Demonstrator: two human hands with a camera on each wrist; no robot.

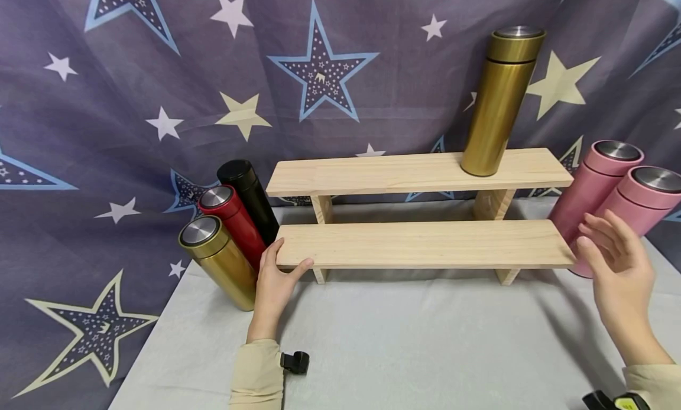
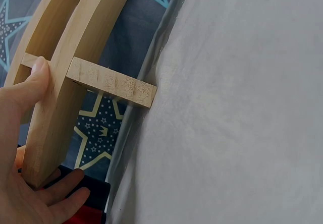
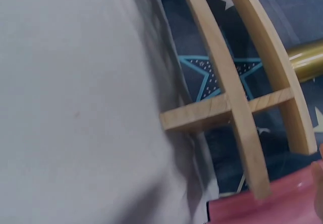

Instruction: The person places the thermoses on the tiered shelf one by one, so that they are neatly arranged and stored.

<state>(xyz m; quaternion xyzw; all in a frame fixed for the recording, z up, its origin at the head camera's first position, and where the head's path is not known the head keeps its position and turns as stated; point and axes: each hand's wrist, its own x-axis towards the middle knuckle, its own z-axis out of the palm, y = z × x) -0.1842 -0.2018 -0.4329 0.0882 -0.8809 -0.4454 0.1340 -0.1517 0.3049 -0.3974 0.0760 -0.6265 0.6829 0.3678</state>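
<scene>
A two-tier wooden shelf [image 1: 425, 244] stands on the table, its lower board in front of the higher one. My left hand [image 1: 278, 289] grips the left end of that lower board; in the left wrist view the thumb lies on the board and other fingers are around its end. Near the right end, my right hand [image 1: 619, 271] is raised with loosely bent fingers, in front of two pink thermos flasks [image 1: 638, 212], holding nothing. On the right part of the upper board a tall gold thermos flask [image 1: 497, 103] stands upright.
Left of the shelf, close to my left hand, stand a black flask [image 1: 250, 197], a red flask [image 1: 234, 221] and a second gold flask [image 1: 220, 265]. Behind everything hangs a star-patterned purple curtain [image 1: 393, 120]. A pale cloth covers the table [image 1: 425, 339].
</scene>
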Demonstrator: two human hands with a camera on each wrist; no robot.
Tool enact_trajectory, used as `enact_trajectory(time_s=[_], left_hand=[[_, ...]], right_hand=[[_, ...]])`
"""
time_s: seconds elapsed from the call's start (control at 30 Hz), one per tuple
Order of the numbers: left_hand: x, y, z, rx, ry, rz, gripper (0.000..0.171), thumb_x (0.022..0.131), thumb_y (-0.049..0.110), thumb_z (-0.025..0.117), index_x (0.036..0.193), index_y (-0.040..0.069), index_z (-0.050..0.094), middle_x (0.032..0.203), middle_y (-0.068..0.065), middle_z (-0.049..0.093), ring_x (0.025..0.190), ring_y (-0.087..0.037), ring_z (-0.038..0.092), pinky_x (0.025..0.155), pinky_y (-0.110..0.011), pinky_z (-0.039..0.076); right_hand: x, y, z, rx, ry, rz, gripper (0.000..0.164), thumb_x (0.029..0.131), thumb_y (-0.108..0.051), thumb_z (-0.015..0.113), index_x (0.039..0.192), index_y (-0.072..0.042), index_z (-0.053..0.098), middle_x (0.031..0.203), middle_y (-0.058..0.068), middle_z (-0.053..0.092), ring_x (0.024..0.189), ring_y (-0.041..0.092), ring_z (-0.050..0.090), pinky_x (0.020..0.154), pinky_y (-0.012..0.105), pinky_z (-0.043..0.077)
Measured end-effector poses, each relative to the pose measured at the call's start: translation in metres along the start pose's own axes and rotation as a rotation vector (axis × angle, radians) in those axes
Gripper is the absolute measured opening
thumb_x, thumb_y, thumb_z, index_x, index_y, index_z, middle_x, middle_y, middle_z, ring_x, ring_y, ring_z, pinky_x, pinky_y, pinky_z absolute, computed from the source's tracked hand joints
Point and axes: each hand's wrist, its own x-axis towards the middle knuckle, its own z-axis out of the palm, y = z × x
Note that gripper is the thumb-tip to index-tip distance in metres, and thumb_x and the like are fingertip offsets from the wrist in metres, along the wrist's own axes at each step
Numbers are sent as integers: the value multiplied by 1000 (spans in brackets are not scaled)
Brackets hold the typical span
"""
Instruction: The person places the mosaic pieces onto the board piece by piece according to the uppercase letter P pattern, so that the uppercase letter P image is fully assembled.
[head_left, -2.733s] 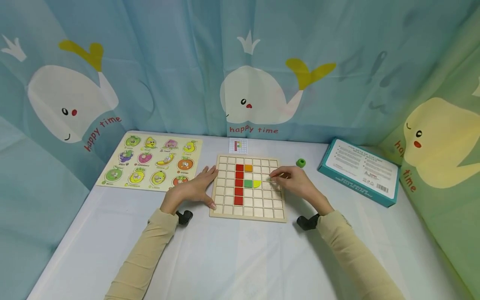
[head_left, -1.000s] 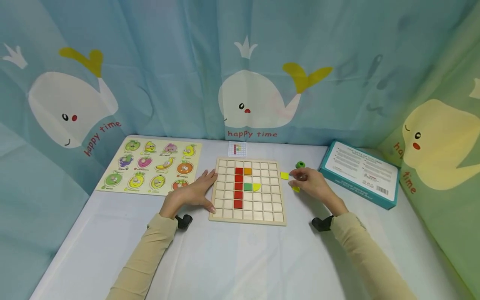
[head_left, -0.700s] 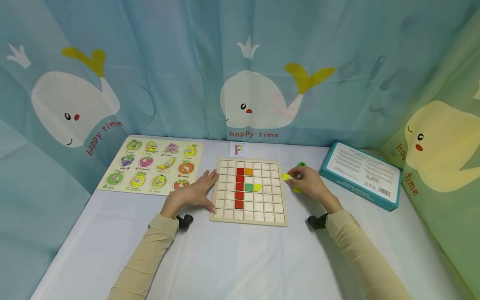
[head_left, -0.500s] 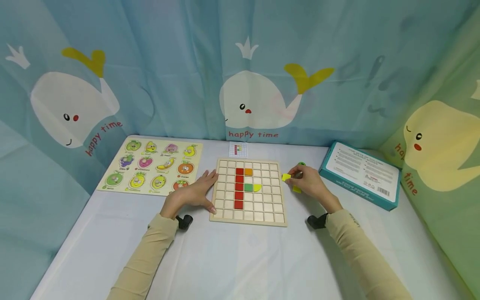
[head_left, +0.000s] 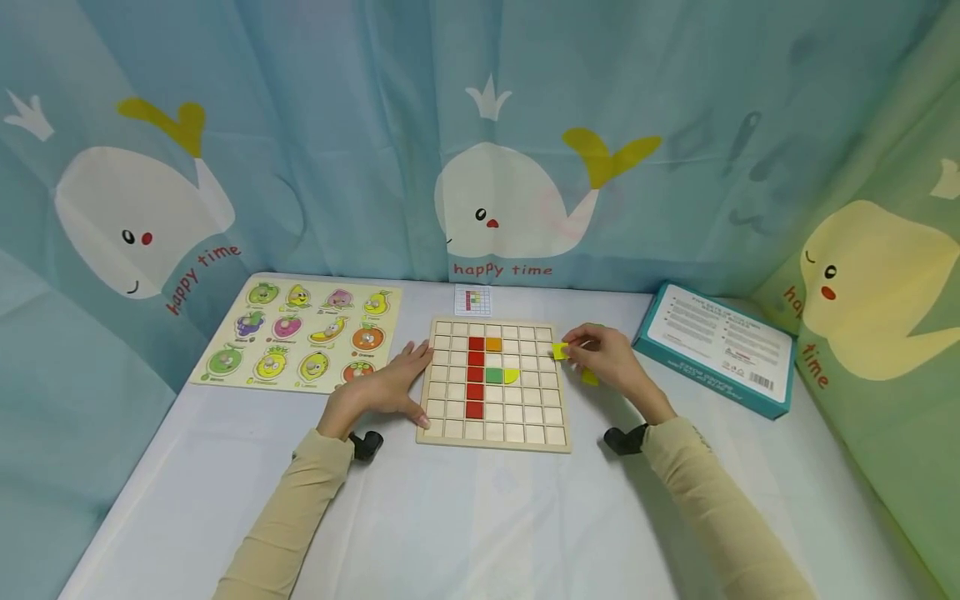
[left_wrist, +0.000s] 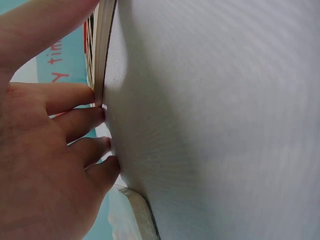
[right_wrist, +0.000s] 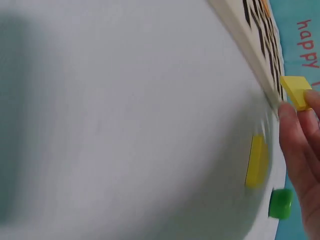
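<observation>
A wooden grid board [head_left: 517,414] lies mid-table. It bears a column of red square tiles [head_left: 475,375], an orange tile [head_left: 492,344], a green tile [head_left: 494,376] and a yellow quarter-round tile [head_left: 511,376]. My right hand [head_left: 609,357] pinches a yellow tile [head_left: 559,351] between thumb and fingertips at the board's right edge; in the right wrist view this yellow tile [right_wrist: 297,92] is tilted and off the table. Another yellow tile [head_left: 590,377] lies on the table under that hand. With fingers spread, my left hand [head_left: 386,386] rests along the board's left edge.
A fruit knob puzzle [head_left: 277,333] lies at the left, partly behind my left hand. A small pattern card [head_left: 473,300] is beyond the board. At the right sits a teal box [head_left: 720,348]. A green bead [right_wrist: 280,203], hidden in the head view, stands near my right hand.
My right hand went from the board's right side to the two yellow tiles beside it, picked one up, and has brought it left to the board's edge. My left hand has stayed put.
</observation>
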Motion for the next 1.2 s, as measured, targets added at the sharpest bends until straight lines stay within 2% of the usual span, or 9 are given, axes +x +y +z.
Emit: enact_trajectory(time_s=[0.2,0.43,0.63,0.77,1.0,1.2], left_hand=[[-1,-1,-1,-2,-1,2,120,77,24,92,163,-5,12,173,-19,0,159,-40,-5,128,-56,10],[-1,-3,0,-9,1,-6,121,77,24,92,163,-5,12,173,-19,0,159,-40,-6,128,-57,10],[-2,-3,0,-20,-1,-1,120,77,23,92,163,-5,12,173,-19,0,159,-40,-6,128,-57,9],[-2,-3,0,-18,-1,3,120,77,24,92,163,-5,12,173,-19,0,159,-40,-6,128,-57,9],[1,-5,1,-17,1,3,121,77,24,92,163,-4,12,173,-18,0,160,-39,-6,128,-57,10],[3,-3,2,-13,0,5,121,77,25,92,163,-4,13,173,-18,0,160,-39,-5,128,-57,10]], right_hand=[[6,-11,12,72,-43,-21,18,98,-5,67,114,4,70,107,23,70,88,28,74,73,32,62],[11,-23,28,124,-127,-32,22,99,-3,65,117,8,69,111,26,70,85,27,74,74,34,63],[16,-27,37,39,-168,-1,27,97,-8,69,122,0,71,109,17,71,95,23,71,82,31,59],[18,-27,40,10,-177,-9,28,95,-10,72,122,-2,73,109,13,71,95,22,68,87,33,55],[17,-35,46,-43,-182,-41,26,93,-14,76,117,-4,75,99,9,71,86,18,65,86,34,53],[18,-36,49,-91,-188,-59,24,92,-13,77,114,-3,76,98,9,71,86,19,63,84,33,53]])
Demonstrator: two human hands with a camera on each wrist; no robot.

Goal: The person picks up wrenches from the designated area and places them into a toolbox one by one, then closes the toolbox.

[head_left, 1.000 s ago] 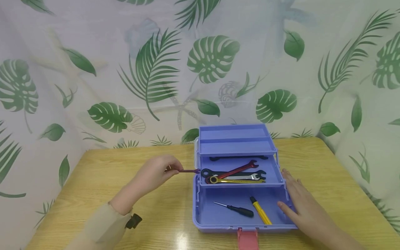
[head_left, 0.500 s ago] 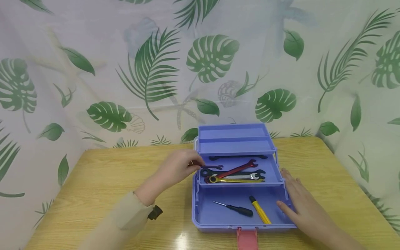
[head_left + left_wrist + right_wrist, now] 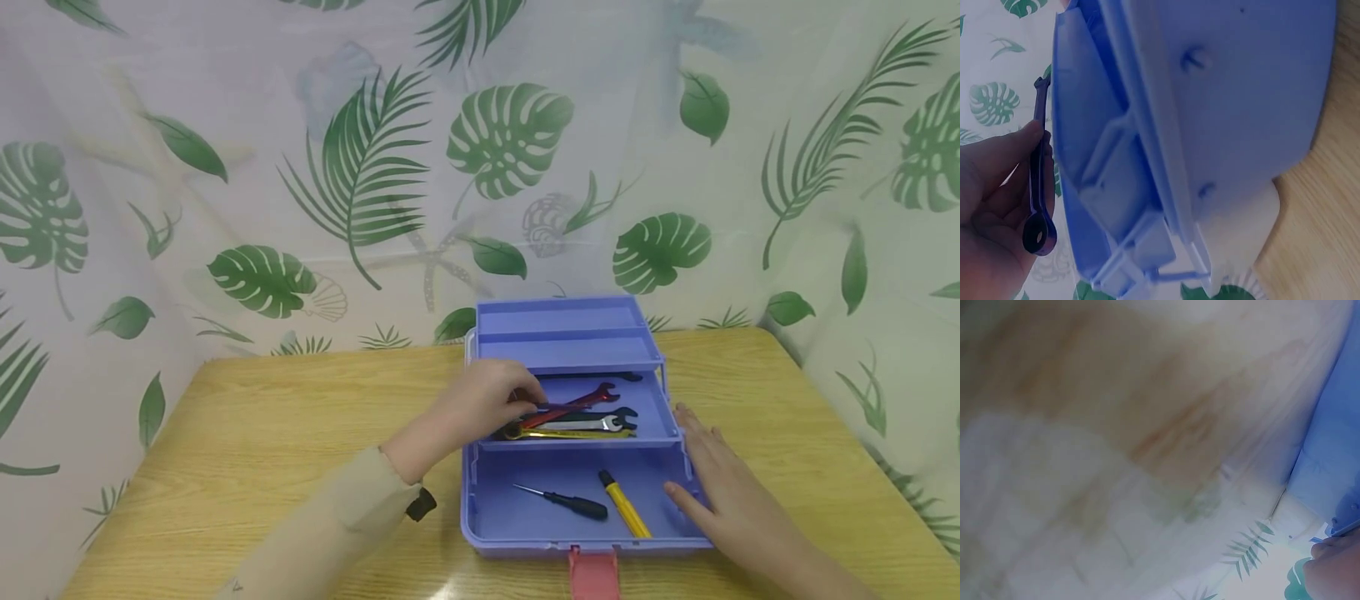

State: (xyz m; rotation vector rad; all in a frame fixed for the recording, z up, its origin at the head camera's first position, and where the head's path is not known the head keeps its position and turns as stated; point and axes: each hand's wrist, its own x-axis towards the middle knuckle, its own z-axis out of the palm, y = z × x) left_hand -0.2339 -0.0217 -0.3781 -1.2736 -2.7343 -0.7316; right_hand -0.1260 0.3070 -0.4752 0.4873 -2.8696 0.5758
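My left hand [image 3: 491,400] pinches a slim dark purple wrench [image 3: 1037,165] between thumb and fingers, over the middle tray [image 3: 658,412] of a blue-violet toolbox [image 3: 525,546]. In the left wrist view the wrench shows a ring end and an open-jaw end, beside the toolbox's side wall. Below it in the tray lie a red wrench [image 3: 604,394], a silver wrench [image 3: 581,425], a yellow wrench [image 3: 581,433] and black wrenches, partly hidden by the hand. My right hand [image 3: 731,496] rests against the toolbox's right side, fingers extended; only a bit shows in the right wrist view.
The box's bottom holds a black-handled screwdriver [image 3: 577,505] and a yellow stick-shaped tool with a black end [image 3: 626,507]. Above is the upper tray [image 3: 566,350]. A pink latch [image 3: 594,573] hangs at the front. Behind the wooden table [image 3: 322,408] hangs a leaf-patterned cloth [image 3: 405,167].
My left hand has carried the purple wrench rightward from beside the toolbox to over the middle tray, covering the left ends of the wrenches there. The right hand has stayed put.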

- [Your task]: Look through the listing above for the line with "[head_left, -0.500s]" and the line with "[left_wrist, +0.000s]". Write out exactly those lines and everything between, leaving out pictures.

- [Answer to the exercise]:
[head_left, -0.500s] 
[head_left, +0.000s] 
[left_wrist, +0.000s] 

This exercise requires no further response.